* Task instructions *
Take the data below and extract the lines from the one with "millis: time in" to the one with "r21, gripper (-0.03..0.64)", inclusive, exactly as written.

* Information shown *
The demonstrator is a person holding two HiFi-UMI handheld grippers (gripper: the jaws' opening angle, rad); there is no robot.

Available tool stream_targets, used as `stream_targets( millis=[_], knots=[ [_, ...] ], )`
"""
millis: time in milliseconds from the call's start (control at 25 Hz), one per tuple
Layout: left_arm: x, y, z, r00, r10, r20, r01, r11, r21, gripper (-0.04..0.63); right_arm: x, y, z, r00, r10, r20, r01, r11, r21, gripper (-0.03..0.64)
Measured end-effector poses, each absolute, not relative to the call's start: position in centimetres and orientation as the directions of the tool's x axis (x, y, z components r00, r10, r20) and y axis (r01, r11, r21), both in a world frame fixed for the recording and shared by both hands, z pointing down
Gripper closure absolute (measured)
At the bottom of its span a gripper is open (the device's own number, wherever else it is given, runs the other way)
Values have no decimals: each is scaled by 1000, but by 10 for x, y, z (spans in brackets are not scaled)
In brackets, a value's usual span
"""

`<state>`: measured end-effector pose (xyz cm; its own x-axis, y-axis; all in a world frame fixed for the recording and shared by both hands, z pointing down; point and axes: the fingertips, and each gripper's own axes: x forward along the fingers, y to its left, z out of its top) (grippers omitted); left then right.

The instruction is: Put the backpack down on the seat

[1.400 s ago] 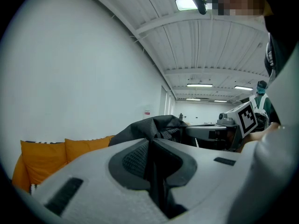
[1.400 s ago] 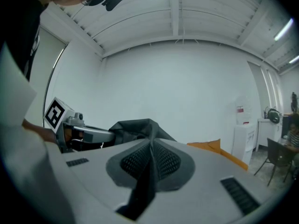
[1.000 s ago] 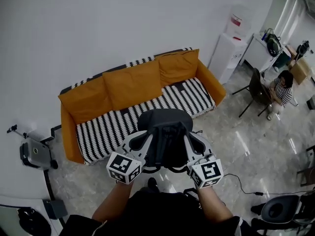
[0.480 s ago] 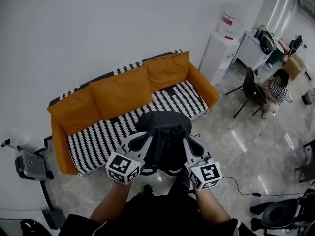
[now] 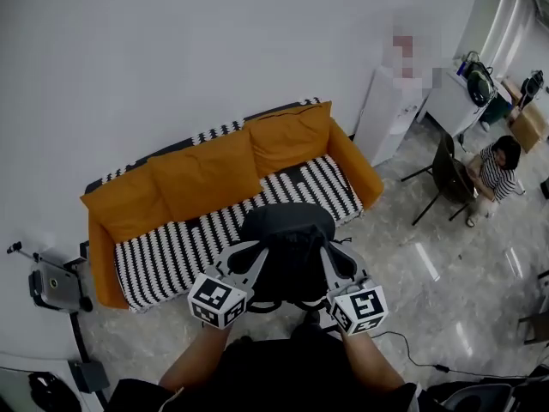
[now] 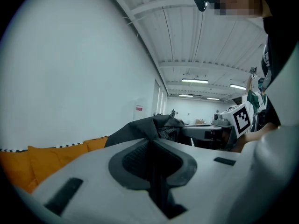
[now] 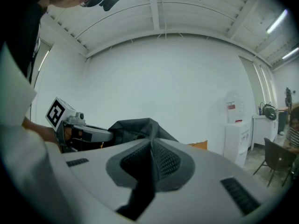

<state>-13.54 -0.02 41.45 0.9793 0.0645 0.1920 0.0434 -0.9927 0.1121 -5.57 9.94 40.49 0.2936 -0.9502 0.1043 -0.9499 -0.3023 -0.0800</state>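
Note:
A dark grey backpack [image 5: 287,245] hangs between my two grippers in front of my body, in the air short of the sofa. My left gripper [image 5: 260,260] is shut on a black strap at its left side, and the strap runs between the pads in the left gripper view, with the backpack [image 6: 149,125] bunched beyond. My right gripper [image 5: 324,260] is shut on the strap at its right side; the backpack [image 7: 138,127] shows past the closed jaws. The seat is an orange sofa [image 5: 129,200] with a black-and-white striped cover, just beyond the backpack.
A white cabinet [image 5: 386,114] stands right of the sofa. A seated person [image 5: 496,170] and a black chair [image 5: 446,166] are at the far right by a desk. A small machine [image 5: 53,286] stands at the left. A cable [image 5: 429,363] lies on the glossy tiled floor.
The sofa has shifted left and slightly down in the head view, and its seat now lies closer behind the backpack. Both grippers keep their hold on the straps.

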Motion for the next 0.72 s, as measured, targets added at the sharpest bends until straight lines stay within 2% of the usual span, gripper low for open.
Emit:
stream_targets(
  millis=[720],
  knots=[
    [31, 54, 400, 988, 22, 155, 3, -993, 121, 555, 117, 150, 384, 248, -966, 72, -966, -252, -54, 577]
  ],
)
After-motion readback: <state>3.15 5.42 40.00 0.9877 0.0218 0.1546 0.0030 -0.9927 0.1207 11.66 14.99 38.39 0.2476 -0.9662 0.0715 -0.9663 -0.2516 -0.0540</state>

* Solution to this task *
millis: time in milliseconds from the call's start (control at 25 Hz), one per tuple
Layout: left_arm: x, y, z, r00, r10, r20, r01, r11, r21, gripper (-0.04..0.63); right_arm: x, y, z, r00, r10, r20, r01, r11, r21, gripper (-0.03..0.64)

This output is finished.